Brief: Your answer should be the lines from the one with "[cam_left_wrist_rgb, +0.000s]" to the end of the data below, both included, exact and free of pictures.

[Opening Information provided section]

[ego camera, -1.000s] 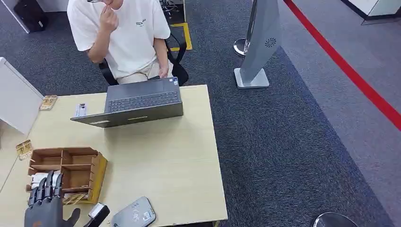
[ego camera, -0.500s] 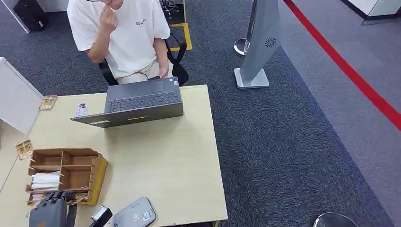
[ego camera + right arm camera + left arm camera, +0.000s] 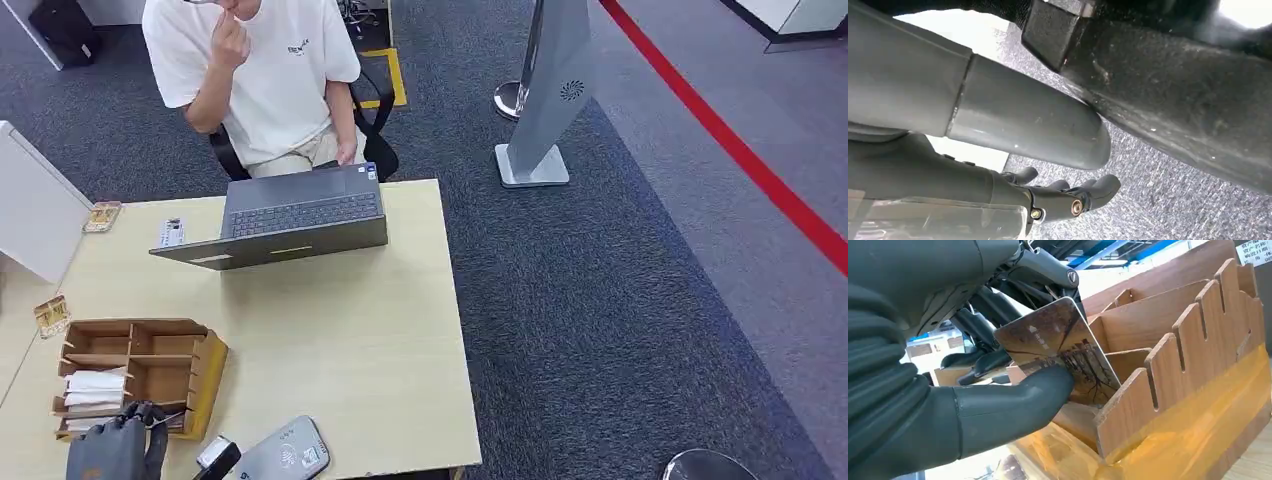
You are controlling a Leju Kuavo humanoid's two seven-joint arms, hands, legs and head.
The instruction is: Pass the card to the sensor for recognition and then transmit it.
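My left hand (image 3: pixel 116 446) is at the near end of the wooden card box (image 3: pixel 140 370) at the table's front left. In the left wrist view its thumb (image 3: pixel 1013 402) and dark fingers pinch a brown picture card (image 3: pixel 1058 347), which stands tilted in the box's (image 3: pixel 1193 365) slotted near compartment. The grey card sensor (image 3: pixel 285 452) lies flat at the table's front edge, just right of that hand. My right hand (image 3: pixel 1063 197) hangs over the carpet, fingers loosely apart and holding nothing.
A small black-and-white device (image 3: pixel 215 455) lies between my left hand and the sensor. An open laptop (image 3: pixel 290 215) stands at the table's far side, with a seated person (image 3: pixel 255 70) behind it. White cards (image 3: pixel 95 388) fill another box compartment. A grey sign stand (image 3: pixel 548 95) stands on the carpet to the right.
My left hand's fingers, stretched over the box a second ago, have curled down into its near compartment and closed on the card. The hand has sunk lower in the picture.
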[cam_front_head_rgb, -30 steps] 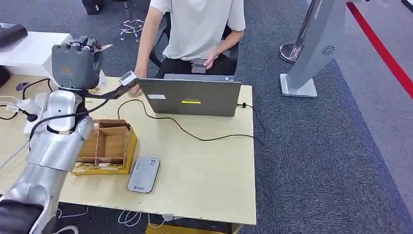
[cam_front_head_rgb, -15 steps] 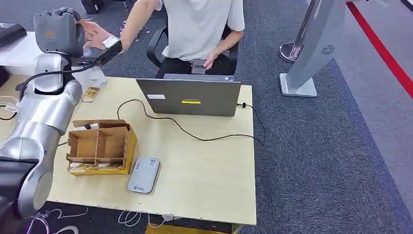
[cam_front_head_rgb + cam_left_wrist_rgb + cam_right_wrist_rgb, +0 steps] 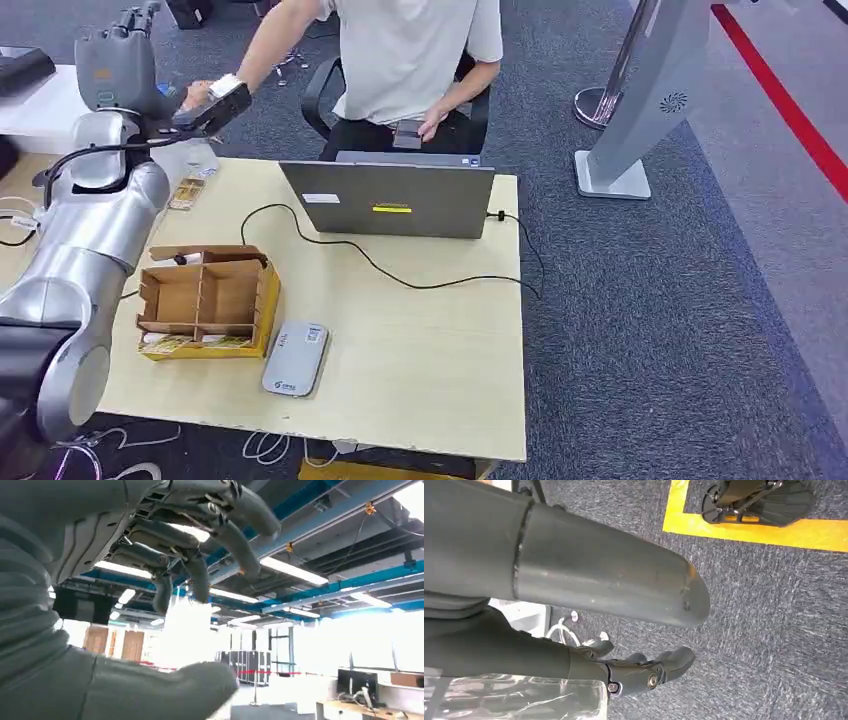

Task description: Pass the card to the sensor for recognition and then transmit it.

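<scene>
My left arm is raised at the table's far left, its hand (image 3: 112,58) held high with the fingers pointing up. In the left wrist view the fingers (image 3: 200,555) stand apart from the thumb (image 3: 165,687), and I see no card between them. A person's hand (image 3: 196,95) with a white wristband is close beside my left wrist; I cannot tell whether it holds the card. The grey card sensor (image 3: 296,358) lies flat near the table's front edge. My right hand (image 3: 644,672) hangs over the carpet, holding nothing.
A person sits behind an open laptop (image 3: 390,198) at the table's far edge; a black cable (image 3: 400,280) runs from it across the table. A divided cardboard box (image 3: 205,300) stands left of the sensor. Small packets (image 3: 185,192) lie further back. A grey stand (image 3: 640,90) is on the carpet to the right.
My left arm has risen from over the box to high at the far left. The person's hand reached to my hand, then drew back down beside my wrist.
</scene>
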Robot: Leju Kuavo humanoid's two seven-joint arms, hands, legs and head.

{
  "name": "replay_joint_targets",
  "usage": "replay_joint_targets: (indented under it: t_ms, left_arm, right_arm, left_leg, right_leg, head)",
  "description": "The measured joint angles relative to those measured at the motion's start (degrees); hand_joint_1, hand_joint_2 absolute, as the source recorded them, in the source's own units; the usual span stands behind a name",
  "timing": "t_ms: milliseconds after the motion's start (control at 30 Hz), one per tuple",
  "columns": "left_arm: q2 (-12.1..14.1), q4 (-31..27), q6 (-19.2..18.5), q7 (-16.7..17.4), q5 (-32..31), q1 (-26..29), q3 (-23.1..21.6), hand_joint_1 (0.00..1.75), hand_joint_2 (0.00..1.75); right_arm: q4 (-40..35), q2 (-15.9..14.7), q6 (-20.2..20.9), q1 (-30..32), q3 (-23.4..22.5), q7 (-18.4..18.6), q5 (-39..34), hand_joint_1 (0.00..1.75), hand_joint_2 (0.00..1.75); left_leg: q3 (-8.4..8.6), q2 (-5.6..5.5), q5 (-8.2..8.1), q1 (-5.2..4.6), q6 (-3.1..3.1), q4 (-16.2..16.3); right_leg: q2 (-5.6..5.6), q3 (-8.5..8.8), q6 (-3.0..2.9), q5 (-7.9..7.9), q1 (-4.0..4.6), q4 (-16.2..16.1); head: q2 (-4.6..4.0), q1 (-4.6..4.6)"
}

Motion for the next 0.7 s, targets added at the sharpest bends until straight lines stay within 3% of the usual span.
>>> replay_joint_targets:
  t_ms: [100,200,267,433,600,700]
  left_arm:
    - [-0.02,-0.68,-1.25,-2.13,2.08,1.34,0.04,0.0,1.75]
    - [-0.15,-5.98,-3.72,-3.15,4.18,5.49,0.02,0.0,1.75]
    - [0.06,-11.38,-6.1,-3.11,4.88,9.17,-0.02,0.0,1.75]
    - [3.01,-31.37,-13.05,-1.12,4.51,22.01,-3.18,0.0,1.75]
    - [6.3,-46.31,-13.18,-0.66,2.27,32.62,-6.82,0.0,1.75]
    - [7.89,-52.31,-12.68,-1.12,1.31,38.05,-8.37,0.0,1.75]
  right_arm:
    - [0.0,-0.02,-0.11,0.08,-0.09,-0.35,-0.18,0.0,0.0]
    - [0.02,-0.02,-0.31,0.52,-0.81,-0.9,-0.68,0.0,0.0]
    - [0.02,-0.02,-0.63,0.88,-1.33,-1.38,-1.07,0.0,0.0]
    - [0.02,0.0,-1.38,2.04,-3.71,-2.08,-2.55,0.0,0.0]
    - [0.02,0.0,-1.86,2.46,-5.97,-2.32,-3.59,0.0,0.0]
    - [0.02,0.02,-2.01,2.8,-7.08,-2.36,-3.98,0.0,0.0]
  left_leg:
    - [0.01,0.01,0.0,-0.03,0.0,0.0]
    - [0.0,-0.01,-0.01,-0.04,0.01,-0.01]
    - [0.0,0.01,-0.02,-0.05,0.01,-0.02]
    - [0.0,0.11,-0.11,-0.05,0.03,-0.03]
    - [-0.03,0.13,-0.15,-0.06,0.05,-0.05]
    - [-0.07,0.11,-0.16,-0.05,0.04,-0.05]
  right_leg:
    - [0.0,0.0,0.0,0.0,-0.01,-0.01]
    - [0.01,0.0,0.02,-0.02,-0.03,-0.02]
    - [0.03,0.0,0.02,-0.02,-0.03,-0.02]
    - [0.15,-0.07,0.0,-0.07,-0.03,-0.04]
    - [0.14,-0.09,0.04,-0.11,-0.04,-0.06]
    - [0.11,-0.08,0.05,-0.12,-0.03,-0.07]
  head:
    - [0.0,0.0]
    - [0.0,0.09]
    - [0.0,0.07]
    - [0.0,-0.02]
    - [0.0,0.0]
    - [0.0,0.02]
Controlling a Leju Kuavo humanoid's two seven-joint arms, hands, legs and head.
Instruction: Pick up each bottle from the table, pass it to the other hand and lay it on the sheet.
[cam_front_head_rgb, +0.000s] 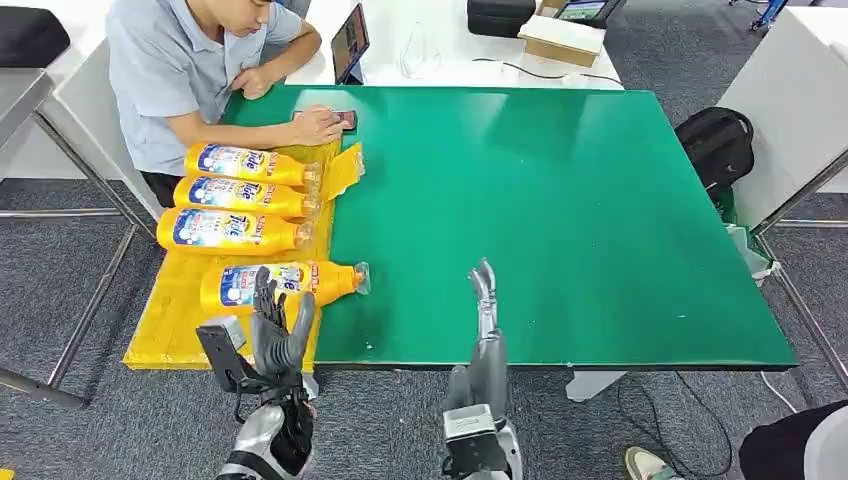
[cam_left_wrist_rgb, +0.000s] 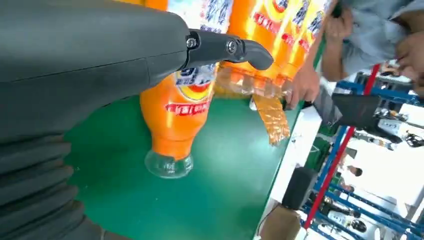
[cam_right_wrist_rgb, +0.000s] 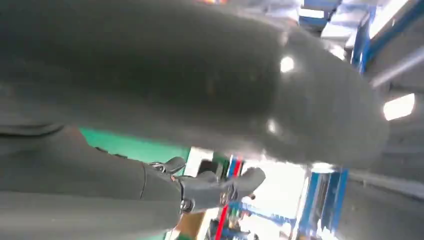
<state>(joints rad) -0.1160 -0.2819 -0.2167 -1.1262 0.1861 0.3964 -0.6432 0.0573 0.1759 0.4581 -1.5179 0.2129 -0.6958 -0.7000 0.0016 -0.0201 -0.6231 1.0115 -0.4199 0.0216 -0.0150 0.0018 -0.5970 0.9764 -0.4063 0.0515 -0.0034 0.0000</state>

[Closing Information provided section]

Output of the exercise:
[cam_left_wrist_rgb, +0.000s] 
[cam_right_wrist_rgb, +0.000s] 
<state>(joints rad) -0.1160 -0.2819 -0.2167 -1.1262 0.1861 0.3964 -0.6432 0.0573 0.1759 0.4581 -1.5179 0.2129 -0.6958 -0.7000 0.0016 -0.0201 -0.6231 1.0115 -0.4199 0.0216 -0.0150 0.0018 -0.5970 0.9764 -0.4063 0.0515 -0.0034 0.0000</state>

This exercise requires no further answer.